More Americans Believe the News Is ‘Biased’
September 2020
The American public is increasingly skeptical about whether the “news” they are provided by the “news” media is really “news” at all. A survey of 20,000 Americans conducted during the winter by Gallup and Knight Foundation finds that 73% of Americans think media bias is increasing, and 56% say their own favored sources of news are biased.
Among other findings:
- Older Americans are more favorable toward the news media. Whereas 44% of Americans aged 65 and older have “very” or “somewhat” favorable views of the media, less than 1 in 5 Americans under age 30 (19%) say the same.
- Americans also fear that inaccuracies are deliberate; 54% say reporters misrepresent the facts, and 28% say reporters just make stuff up.
- Americans also feel overwhelmed by the deluge of information — reliable or otherwise. Eight in 10 (78%) say the leading problem with the news is misinformation served up online.
Republicans are far more suspicious of the news than Democrats. Almost three in four Republicans (71%) have an unfavorable view of the media, but only 22% of Democrats do.
“Most Americans have lost confidence in the media to deliver the news objectivity,” says Sam Gill, Knight’s senior vice president and chief program officer. “This is corrosive for our democracy.”
The Public Affairs Council’s upcoming Pulse survey asked the question from the trust perspective. Findings show that only 42% of Americans trust what they hear from the news media; the source ranked most trustworthy was friends and family at 72%.
One possible strategic insight of the survey involves consumers of local news. The Gallup-Knight Foundation poll found that Americans who follow local news “very closely” are more than twice as likely as those who do not to participate in local elections — 81% compared with 35%. Maybe the way to reach Americans is through local news, which seems more likely to result in voting, rather than trying to influence them at the (deeply distrusted) national level.
But the Economist offers a possible explanation for the declining trust in the news. In a searching analysis of the rise and fall of “objectivity” as a journalistic standard, the Economist notes that consumers of news actually want and expect the news that reporters offer to be spiced up with opinion and even attitude.

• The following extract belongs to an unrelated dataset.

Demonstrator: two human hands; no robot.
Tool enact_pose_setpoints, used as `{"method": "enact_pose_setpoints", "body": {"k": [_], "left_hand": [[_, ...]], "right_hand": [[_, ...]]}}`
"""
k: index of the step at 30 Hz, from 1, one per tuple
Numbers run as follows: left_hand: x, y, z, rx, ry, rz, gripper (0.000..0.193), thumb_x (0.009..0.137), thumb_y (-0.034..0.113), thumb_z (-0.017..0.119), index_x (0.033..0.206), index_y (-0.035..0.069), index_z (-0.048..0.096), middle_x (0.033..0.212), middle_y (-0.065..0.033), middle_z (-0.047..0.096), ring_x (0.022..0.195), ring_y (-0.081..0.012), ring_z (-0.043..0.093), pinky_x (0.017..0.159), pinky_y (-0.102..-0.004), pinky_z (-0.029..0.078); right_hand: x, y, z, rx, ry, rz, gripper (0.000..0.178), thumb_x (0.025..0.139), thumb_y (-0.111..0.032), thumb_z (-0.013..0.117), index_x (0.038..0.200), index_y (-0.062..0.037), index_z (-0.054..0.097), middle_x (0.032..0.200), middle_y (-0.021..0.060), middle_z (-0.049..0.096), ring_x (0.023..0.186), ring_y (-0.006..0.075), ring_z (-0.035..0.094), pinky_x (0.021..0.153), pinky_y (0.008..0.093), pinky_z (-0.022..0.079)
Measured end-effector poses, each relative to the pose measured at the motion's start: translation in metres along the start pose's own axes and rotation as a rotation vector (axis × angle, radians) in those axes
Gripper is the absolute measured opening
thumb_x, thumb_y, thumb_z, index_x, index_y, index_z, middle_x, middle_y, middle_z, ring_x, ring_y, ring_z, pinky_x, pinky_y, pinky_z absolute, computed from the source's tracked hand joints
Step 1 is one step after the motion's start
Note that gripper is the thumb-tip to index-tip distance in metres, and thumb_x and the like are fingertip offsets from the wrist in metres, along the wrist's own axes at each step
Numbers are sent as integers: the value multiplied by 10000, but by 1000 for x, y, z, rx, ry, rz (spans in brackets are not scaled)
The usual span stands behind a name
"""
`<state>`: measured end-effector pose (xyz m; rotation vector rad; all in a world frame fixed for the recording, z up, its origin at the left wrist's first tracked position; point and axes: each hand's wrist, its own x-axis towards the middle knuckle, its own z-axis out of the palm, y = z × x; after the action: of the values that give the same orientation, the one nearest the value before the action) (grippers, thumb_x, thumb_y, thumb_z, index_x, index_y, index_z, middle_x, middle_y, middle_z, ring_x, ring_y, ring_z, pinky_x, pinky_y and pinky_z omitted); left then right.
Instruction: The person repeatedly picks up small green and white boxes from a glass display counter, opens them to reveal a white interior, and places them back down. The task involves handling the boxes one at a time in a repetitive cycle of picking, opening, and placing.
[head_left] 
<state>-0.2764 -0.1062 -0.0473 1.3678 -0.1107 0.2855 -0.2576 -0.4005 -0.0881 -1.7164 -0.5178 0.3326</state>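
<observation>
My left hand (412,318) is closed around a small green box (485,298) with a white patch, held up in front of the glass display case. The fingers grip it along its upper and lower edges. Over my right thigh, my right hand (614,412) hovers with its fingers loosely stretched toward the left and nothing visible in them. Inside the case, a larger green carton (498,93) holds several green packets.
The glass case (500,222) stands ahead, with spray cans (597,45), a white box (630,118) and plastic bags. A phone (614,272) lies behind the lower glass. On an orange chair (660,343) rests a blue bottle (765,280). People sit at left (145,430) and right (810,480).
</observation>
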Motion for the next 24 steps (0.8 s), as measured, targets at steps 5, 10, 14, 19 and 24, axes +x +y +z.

News consumers today are more comfortable with social media than print newspapers. This, the Economist points out, has “highlighted the contrast between the detached style journalists are meant to adopt in print and the personal approach many employ online.” Consumers “are bathed on the web in highly partisan content that whets their appetite for more opinionated news.” But of course, the more opinionated news becomes, the less objective — and more biased — it is.